久保建英にとっては難しい試合に
さて、ここからは久保建英にフォーカスを当てていきたい。同選手はこの日、トップ下として先発起用。これでリーグ戦8試合連続のスタメン入りとなった。
久保は49分に見せ場を作っている。ファウルを受けフリーキックを得ると、自らキッカーを担当。精度の高いボールはジョセフ・アイドに当たりそのままゴールへと吸い込まれた。記録はオウンゴールとなったため、当然久保にはゴールやアシストはつかなかったものの、その左足から歓喜を呼び込んだのは紛れもない事実だった。
しかし、この日における久保のハイライトは上記のFKのみと言える。データサイト『Who Scored』によると、久保のタッチ数は31回だったとのこと。これはGKセルヒオ・リコを除いてチームワーストタイの数字となっている。
その理由は単純、マジョルカの守備が機能しなかったからだ。
先述した通り、この日のマジョルカはセルタに対し効果的なプレスをかけられず、深い位置で守らざるを得ない状態が多かった。そうなると当然、前の選手にボールが渡る機会は限られる。マジョルカにはボールを運べる存在が少ないので、なおさらだ。そのため守備時ツートップとなるヴェダト・ムリキと久保は前線での孤立を強いられる格好になってしまった。

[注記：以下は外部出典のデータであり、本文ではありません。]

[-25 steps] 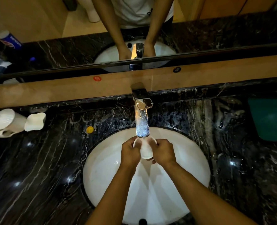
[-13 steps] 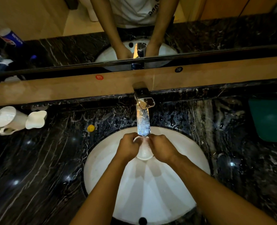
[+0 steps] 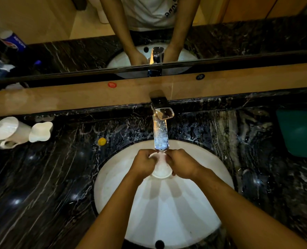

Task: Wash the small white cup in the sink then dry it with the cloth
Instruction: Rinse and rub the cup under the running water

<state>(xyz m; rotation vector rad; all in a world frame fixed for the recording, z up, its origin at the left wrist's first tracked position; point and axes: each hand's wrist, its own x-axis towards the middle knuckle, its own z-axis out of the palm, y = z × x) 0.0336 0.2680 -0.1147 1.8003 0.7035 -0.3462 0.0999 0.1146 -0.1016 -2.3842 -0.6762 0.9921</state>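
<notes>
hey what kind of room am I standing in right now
Most likely a bathroom, perhaps in a hotel: a round white sink set in a dark marble counter, a chrome tap running, and a wide mirror right behind it.

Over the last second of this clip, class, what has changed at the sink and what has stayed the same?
Little changed. The small white cup tipped, so its base now faces the camera, and the hands drew closer over it. The left hand and right hand still grip it under the faucet. The white jugs and the yellow cap stayed put.
</notes>
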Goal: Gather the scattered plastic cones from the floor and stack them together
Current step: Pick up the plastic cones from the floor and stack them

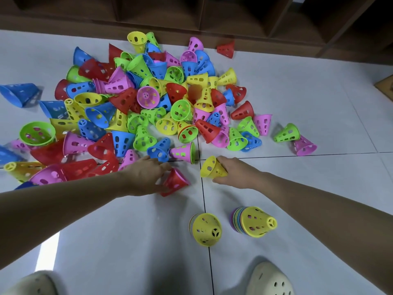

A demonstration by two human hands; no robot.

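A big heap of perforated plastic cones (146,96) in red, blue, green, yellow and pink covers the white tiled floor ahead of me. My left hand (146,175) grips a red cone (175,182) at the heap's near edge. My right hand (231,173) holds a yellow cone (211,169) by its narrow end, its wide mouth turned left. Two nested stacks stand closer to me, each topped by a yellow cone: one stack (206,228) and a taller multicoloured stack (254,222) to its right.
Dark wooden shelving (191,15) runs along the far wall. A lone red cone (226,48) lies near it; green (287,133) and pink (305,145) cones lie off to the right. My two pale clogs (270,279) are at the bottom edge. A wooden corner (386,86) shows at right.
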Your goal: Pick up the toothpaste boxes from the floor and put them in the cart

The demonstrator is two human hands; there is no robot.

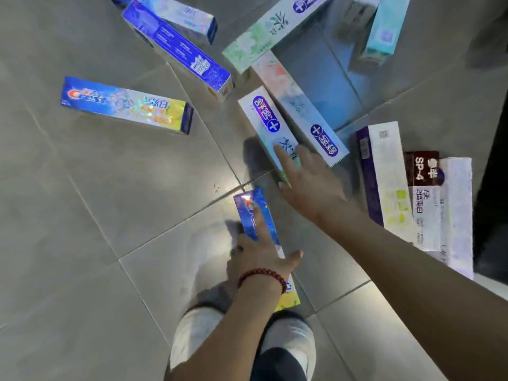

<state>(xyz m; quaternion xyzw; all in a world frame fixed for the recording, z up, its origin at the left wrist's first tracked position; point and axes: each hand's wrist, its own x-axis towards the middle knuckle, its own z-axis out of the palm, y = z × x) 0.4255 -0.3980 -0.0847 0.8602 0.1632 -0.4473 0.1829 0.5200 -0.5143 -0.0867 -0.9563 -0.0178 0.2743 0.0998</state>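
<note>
Several toothpaste boxes lie scattered on the grey tiled floor. My left hand (261, 257), with a red bead bracelet on its wrist, grips a blue Crest box (257, 213) near my feet. My right hand (308, 182) is stretched out with straight fingers over the near end of a white and teal box (268, 125). Beside that one lies a pale pink box (297, 105). Another Crest box (126, 104) lies to the left. No cart is in view.
Two blue boxes (176, 48) and a green box (264, 34) lie farther off, and a teal box (380, 28) stands at the top right. White, purple and brown boxes (406, 188) are stacked on the right. My shoes (192, 334) are at the bottom.
</note>
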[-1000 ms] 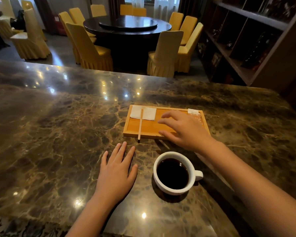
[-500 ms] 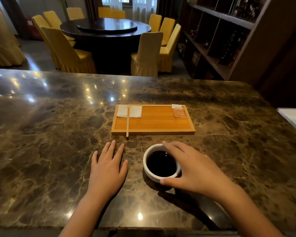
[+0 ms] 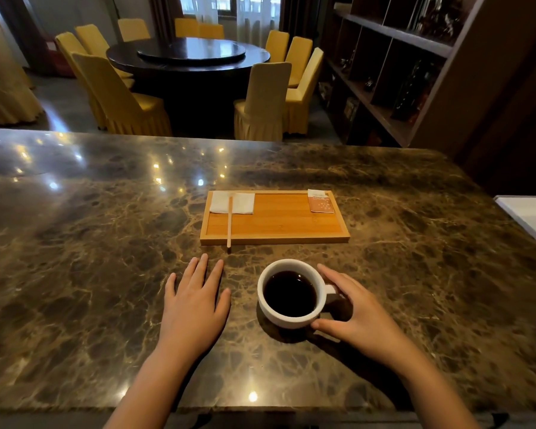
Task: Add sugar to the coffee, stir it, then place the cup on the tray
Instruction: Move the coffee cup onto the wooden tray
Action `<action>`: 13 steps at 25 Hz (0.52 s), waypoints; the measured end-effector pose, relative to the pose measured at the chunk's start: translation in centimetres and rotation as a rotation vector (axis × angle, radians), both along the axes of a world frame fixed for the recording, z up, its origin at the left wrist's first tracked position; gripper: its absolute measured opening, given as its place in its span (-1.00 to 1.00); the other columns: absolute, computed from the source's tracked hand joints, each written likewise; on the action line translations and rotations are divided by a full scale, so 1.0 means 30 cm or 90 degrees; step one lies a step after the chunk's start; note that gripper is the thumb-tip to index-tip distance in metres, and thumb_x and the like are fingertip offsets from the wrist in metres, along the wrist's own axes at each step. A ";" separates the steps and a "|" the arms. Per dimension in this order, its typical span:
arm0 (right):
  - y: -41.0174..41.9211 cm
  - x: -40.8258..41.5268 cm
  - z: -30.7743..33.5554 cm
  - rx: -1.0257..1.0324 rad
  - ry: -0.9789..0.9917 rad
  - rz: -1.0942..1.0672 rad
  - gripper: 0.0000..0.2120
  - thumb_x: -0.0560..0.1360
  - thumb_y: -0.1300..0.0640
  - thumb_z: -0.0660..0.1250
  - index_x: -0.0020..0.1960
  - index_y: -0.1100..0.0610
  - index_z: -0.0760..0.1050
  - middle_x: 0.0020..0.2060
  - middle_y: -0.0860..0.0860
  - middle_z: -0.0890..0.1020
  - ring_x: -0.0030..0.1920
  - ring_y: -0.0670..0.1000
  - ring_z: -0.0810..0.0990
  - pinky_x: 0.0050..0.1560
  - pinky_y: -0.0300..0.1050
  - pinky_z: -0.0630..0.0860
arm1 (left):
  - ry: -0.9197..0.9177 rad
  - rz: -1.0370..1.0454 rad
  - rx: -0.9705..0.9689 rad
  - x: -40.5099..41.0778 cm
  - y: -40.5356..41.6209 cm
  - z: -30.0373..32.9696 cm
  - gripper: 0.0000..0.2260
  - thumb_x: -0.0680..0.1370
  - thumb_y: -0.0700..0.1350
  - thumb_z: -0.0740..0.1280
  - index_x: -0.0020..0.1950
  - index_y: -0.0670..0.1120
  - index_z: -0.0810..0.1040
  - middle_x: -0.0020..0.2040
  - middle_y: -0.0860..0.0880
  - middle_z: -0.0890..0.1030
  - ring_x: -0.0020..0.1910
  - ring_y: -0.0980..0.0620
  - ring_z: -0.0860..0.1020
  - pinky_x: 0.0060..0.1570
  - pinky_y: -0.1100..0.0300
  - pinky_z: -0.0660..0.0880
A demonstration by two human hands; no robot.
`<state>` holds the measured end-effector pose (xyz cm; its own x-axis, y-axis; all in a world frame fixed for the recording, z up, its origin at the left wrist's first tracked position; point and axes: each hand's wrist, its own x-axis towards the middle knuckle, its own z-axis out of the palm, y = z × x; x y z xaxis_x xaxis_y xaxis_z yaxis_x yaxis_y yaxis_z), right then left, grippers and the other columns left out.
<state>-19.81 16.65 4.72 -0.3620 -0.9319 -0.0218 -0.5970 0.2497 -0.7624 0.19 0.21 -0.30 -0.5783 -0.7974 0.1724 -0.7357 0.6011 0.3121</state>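
Table (image 3: 106,243): we are looking down on a dark marble table with light spots glinting across its far half.
Cup (image 3: 291,317): we are seeing a white cup full of black coffee standing on the table near the near edge, a little right of the middle, its handle pointing right.
Right hand (image 3: 358,317): we are curling it loosely round the cup's right side, the forefinger lying against the far rim by the handle and the thumb touching the near wall; the fingers are spread apart, not pinched, and the cup is resting on the table.
Left hand (image 3: 194,305): we are laying it flat on the table just left of the cup, palm down, fingers slightly spread, holding nothing and not touching the cup.
Tray (image 3: 276,224): we are seeing a wooden tray lying beyond the cup towards the table's middle, apart from both hands.
Napkin (image 3: 243,203): a white napkin is lying in the tray's far left corner.
Stick (image 3: 229,222): a thin wooden stick is resting across the napkin and running over the tray's near edge, its tip hanging just past it.
Sachet (image 3: 321,203): a small orange and white sachet is lying in the tray's far right corner, looking unopened.
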 end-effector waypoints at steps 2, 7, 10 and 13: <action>0.004 -0.015 -0.002 -0.013 -0.032 -0.003 -0.32 0.28 0.17 0.54 0.25 -0.24 0.32 0.20 -0.21 0.47 0.22 -0.19 0.44 0.25 -0.20 0.38 | -0.003 0.000 0.002 0.000 -0.001 0.000 -0.55 0.57 0.10 0.02 0.45 0.05 0.10 0.49 -0.07 0.08 0.45 0.02 -0.05 0.40 -0.11 -0.10; 0.003 -0.065 -0.025 -0.030 -0.101 0.003 -0.69 0.34 0.19 0.50 -0.02 -0.13 0.57 -0.11 -0.10 0.68 -0.07 -0.11 0.63 -0.05 -0.13 0.57 | -0.007 0.001 0.003 0.000 -0.003 0.001 -0.54 0.56 0.12 -0.02 0.45 0.06 0.08 0.49 -0.06 0.07 0.45 0.02 -0.06 0.40 -0.11 -0.11; -0.006 -0.088 -0.032 -0.046 -0.180 0.003 -0.92 0.40 0.18 0.45 -0.12 0.07 0.62 -0.25 0.10 0.69 -0.25 -0.02 0.64 -0.22 -0.11 0.55 | -0.012 0.006 0.000 0.001 -0.002 0.000 -0.49 0.51 0.16 -0.07 0.45 0.06 0.09 0.49 -0.06 0.08 0.45 0.02 -0.05 0.39 -0.10 -0.11; -0.011 -0.091 -0.038 -0.028 -0.332 0.023 -0.86 0.43 0.21 0.38 -0.09 0.30 0.56 -0.38 0.14 0.66 -0.36 0.03 0.62 -0.35 -0.17 0.55 | -0.012 0.010 -0.001 0.002 -0.001 0.000 -0.47 0.49 0.16 -0.09 0.44 0.06 0.10 0.49 -0.06 0.08 0.45 0.02 -0.04 0.38 -0.09 -0.12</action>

久保は普段通りボールを受ければ前への意識を強めていたが、やはりすぐに囲まれてしまうため、ドリブルなどが活きない(ドリブル成功数は0回)。ムリキはクリアボールを自慢の巨体を活かし何度も収めようとしたが、周りのサポートが間に合っていないため結果的に“ロスト連発”という形に。彼ら二人にとっては、非常に難易度の高いゲームだったと言えるだろう。
次節の相手は首位マドリー。彼らから勝ち点を奪うのはかなりハードなミッションと言えそうだが、やはり久保からすると個人として爪痕を残しておきたいところ。それが、将来のマドリー復帰に繋がっていくだろう。